Katie Mortimer is now 16 and spends up to three hours a day ordering wholesale items from China and processing packages to send out to customers. Photo / Telegraph
Enterprising children and teenagers have discovered they can boost their pocket money by thousands of pounds selling items online - without the interference of their parents.
Since the e-commerce boom in the mid-to-late Nineties, online marketplaces, such as eBay and Amazon, have given millions the wherewithal to boost their income by selling their used, unwanted or homemade goods.
But these sites were for those aged 18 or older. Now the trend is gripping a another generation of part-time traders: schoolgoing teens.
And a new wave of trading sites has leapt up to cater for them. Depop, a mobile shopping app that launched in 2012, has given children their own trading platform.
The minimum sign-up age is 14, although Katie Mortimer managed to open an account the month before her 14th birthday almost three years ago.
The phone-based trading site has more than seven million users worldwide. One in seven is under the age of 16.
By contrast, the average seller on Etsy, the online marketplace for handcrafted and vintage goods, is 38-years-old. Depop will not reveal how much its average seller makes.

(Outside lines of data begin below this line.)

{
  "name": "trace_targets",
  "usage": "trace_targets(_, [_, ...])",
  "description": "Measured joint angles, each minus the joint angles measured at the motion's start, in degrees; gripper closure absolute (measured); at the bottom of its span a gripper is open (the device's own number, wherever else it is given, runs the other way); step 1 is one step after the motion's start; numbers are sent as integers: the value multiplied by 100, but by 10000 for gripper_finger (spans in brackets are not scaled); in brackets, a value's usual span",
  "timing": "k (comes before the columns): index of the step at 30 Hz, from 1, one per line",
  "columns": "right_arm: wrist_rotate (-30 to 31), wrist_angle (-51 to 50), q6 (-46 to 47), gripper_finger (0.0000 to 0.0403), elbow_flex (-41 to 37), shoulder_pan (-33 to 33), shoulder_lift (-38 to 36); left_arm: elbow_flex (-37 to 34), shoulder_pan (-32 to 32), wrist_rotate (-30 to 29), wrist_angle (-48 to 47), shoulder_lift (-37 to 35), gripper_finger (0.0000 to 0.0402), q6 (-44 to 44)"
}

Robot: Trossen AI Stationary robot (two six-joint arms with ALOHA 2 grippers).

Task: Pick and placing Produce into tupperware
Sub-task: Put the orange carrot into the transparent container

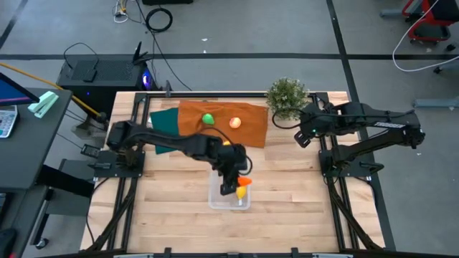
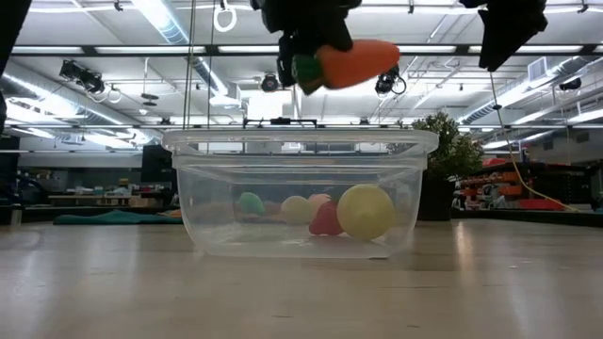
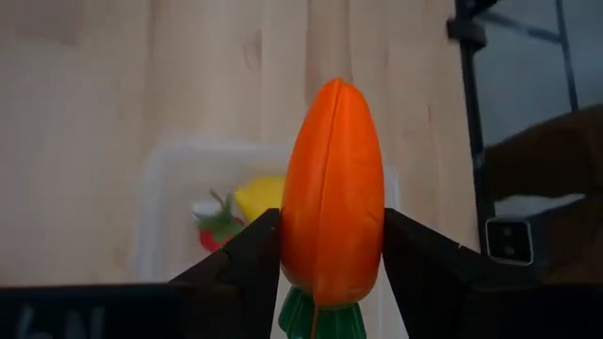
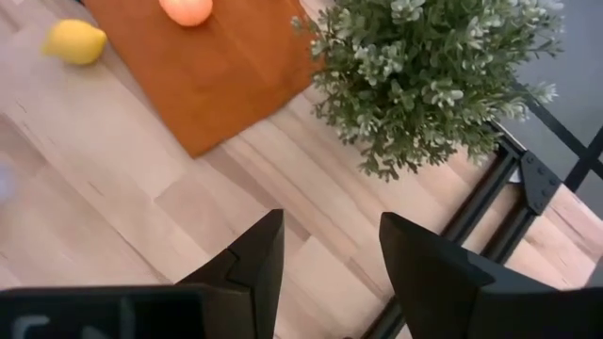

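1. The left gripper [image 1: 235, 188] hangs over the tupperware [image 1: 215, 201], fingers [image 3: 240, 268] clamped on the carrot [image 3: 332, 226] by its broad leafy end, the tip jutting out sideways above the rim in the low view.
2. The right gripper [image 4: 330, 254] waits well off at the far right, beside the potted plant [image 1: 287, 97]; fingers apart, nothing between them.
3. Risk: the carrot lies level and long. Let go like this, it could land across the rim, tip and roll out onto the table [image 1: 301, 193]. Cause would be the off-centre hold and the height of the drop.
4. Risk: lowering further, the fingers or the carrot tip could catch the thin clear wall and shove the light tub.
5. The carrot is smooth, bright orange, tapered, with a green stub at the held end; hard and slippery, I judge.
6. Inside the tub: a lemon [image 2: 366, 211] and a strawberry [image 2: 325, 220].
7. Still out on the orange cloth [image 1: 247, 132], far side: a green round fruit [image 1: 208, 120] and an apple [image 1: 234, 122]. A second lemon [image 4: 75, 41] lies on the bare wood near the cloth.
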Motion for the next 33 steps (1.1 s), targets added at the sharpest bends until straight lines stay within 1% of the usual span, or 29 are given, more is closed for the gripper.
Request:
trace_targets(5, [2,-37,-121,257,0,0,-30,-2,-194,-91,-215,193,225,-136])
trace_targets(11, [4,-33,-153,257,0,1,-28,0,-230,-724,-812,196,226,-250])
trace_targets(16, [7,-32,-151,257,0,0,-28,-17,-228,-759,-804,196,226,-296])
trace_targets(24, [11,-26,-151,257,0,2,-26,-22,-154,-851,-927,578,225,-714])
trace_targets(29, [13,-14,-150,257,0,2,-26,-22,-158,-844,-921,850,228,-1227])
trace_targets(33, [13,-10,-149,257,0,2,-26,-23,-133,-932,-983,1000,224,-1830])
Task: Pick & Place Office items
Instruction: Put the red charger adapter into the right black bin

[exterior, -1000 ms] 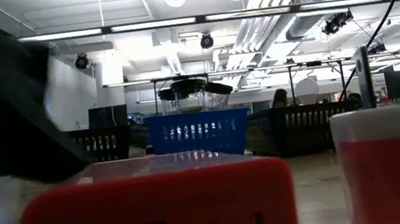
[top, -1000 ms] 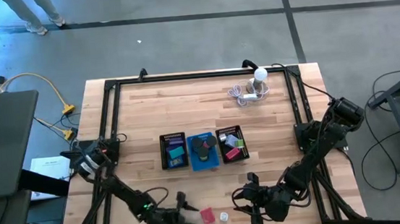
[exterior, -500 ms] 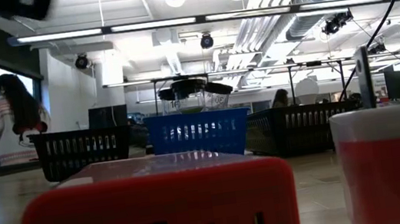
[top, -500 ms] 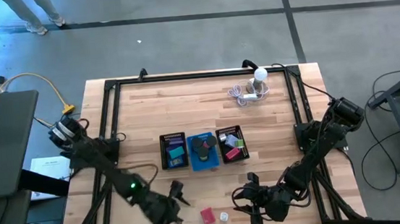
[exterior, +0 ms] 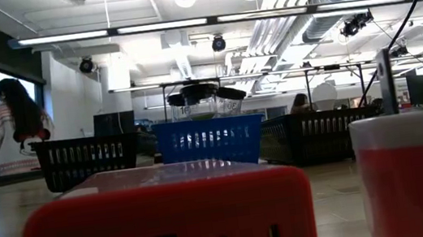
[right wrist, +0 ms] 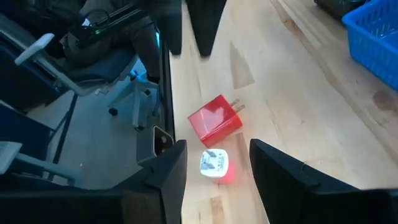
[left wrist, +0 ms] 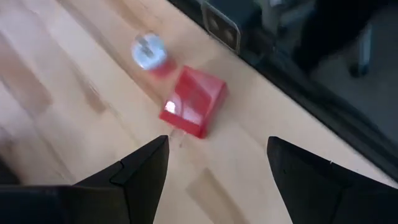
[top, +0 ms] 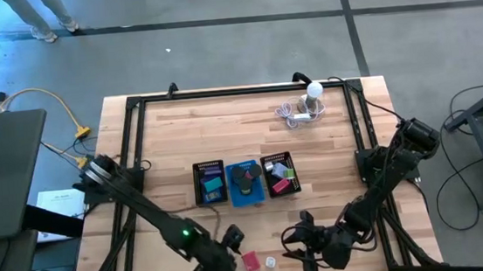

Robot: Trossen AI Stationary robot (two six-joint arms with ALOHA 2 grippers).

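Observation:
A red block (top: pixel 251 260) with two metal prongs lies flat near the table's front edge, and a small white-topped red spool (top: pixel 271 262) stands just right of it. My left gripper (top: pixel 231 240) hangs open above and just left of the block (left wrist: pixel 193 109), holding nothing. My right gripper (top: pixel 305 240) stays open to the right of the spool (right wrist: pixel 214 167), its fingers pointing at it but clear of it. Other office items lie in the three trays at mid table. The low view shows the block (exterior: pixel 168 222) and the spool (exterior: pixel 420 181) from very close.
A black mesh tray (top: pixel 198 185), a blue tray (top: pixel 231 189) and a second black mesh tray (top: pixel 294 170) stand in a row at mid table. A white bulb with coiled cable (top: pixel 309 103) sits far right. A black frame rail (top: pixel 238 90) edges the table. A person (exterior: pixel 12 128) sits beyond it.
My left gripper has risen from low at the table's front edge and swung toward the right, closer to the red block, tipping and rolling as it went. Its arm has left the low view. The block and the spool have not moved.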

But it has said that its biggest businesses take in revenues of as much as £30,000 - and that's per month.
It is three years since Katie Mortimer, now 16, turned to the internet to sell her unwanted jewellery. She hasn't looked back.
Since then she has sold £40,000 (NZ$70,000) worth of accessories, clothes, bedding and stationery bought from Chinese wholesalers and sold mainly to girls her age at prices marked up by as much as 250 per cent.

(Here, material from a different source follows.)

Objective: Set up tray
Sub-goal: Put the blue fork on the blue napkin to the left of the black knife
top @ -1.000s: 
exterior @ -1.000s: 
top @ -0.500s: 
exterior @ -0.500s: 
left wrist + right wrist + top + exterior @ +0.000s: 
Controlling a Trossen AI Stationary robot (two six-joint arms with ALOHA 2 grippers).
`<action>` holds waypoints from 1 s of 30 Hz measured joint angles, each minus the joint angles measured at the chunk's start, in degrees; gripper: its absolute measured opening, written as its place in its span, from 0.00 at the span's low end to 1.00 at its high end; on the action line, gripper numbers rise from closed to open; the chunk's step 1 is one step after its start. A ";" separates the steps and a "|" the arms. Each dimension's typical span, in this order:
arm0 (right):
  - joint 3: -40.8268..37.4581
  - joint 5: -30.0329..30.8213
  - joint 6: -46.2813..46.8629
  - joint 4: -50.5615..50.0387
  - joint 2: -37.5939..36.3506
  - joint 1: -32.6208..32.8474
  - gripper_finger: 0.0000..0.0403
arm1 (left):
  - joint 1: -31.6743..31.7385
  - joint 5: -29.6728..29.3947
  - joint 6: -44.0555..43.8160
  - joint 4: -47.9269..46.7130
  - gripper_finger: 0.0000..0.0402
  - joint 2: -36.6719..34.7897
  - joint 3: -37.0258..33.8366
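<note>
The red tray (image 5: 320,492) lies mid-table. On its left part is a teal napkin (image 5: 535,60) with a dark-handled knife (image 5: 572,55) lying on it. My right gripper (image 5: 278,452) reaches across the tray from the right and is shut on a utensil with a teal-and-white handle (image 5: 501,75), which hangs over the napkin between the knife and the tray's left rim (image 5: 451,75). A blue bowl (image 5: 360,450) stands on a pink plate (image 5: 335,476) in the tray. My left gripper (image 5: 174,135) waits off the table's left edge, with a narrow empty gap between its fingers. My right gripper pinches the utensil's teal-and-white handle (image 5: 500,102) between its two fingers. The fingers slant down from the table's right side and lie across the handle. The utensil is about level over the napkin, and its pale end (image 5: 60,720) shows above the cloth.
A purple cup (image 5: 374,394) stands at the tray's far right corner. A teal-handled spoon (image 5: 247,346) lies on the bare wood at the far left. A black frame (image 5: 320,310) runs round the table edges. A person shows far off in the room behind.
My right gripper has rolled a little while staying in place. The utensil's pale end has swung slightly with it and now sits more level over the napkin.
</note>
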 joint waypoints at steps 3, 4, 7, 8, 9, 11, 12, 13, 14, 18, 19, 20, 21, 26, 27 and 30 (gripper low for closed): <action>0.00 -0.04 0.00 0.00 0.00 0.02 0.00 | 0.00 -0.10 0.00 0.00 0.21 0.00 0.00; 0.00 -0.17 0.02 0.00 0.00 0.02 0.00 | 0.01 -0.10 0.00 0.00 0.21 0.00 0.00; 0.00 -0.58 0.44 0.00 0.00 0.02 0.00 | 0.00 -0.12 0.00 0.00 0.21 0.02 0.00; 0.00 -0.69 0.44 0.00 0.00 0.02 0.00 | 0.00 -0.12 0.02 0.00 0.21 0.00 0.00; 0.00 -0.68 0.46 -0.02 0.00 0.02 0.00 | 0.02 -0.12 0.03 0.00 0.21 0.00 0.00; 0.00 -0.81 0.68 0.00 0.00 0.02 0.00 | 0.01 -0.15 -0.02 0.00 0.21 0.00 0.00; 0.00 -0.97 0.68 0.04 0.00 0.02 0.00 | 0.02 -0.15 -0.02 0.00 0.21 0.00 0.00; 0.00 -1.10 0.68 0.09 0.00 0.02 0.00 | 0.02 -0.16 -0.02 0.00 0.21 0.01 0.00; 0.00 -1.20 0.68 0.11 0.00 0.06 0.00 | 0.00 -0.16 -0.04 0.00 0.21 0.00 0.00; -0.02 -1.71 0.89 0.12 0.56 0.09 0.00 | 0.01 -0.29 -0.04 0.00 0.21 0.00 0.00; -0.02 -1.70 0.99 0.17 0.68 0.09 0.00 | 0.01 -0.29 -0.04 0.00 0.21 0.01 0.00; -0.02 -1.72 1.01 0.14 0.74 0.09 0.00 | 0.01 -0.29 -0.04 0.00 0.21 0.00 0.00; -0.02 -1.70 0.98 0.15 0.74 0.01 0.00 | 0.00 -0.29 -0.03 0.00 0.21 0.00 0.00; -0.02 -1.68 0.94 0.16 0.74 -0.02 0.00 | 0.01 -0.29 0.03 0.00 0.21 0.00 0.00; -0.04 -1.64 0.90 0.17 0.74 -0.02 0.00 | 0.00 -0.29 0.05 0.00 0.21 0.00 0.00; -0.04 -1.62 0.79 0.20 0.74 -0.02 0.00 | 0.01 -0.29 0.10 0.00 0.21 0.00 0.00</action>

Katie believes in the time she has been selling her profits are in the order of £31,000. She was already receiving £25 a month in pocket money when she started.
This formed the seed capital of her venture. Among her first purchases were phone cases and clothes from a Chinese wholesaler.

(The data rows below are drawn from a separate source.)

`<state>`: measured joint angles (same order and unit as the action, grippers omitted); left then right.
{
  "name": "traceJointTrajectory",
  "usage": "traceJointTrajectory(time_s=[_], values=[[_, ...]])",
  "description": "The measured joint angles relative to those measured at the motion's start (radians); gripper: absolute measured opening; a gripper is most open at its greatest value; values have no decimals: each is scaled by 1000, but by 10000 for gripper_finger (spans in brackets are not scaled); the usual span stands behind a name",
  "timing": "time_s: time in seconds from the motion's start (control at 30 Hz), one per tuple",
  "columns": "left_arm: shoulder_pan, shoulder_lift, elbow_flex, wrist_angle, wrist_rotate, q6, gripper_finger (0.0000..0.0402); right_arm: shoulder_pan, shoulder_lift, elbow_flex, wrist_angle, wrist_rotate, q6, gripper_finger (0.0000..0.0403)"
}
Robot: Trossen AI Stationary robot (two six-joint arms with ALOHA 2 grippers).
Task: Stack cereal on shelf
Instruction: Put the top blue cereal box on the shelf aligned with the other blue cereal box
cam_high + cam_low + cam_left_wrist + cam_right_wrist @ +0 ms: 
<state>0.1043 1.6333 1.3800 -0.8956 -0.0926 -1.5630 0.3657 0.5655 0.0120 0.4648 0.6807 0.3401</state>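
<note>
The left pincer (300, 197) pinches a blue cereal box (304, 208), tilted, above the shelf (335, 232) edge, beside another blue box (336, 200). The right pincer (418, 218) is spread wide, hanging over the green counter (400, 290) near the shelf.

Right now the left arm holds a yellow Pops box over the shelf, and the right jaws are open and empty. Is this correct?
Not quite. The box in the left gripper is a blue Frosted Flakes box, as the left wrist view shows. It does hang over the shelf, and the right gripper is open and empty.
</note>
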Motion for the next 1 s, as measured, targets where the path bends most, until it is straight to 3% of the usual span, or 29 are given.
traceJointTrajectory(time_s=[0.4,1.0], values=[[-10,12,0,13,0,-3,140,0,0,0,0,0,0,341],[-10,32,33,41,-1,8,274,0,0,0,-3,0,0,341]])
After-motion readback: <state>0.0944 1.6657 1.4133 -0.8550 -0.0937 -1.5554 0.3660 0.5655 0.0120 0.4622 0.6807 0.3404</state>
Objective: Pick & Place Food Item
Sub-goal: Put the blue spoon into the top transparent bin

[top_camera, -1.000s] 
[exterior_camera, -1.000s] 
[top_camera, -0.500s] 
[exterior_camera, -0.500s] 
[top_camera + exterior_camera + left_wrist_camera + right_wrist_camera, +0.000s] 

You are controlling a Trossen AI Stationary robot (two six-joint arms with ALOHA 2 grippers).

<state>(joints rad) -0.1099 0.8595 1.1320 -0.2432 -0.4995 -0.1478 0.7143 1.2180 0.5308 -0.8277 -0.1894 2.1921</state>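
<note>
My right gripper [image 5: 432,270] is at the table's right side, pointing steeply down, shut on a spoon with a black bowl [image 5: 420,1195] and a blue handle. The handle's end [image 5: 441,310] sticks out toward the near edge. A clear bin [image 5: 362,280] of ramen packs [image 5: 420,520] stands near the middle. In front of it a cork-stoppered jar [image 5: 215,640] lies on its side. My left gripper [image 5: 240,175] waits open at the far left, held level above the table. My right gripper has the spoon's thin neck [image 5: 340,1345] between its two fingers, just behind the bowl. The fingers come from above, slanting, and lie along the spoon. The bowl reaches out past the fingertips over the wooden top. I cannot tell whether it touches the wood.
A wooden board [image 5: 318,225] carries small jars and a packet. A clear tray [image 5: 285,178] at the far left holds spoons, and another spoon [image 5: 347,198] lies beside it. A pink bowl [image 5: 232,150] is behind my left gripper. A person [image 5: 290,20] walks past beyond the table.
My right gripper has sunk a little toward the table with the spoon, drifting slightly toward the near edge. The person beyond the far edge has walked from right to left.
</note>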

Katie, who spends about one to three hours per day on her activities, which include processing sales, ordering stock and uploading pictures of the items on to the Depop app, said she can buy T-shirts and vests for £3 and sell them on the app for £10.50.
Phone cases cost her 50p to £1 from the supplier, which she then prices at £5 or £6.
She said: "I decide how much to sell the item for by thinking how much I would pay - and how much I think other people would pay for it. I then check that I'm making a decent profit."
She has been stung only once, when she overstocked and bought too many iPhone 4 cases. New phone models emerged soon after and she found that no one had the old phones anymore so did not want the cases.
"I think I've still got about 100 iPhone 4 cases, which I don't think I'm ever going to shift," she said.
Katie, who says she has "always loved saving", wants to have enough money to buy a car - a Fiat 500 - by the time she's old enough to drive.
She ploughs most of the profit back into the business, using it to purchase more stock.
Last August, she contributed £8,000 to the construction of a £30,000 office space in the family's garden. This is where she stores her stock and processes orders.
Sisters Bo and Eve Brearley, from London, have managed to make a full-time living selling clothes to teenage girls. When, four years ago, Bo left home to study architecture at Glasgow School of Art, Eve, who was 15 at the time, began selling her sister's clothes online.
Bo, who is now 22, had no idea. She said: "I came back after the first term and saw my wardrobe had been ransacked. I was furious. But when she told me she'd give me £500, half the profits she'd made, I started thinking about it differently."
The sisters then started buying up clothes in charity shops and car-boot sales and began listing their items on Depop.
On a holiday to Italy, they discovered they could buy garments for much cheaper at "rag trade" markets - where unsold items from charity shops end up.
Once every two months, Bo flies to Italy and stays for around a week to handpick up to 80kg of clothes at these markets.
She spends €1 to €5 on each garment and says she uses "common sense" when deciding on the sale price.
"When items sell in about 30 seconds, we know to increase the price the next time; if we can't sell something we know people think it costs too much."
While Bo and her sister work hard selling between 400 and 500 garments a week, spending hours photographing each item, which Eve models, packing and posting the items and responding to customers, she said online selling is an "easy way for young people to make a bit of extra money".
She said: "If your parents bought you the clothes, selling them means a straight profit."
Parents generally applaud children's entrepreneaurialism, but other experts express some doubts.
Jane Evans, a childhood anxiety and parenting expert, warned of the additional stress that could be experienced by children who allow themselves to be "dragged into the world of money" via online selling.
She said: "It's stressful being a teen, full stop. Then imagine having to work out the latest trends in a competitive environment, while trying to stand out as a brand. Some children are at risk of being caught up in the frenzy.
"We know that children are prone to addictive behaviour, especially where technology is concerned."
Evans said online marketplaces might appear to be connecting users - but they could also cause divisions between children and their friends and family in real life.
As well as trading on the internet, children as young as 13 increasingly top up pocket money through survey sites, where they answer lifestyle questions.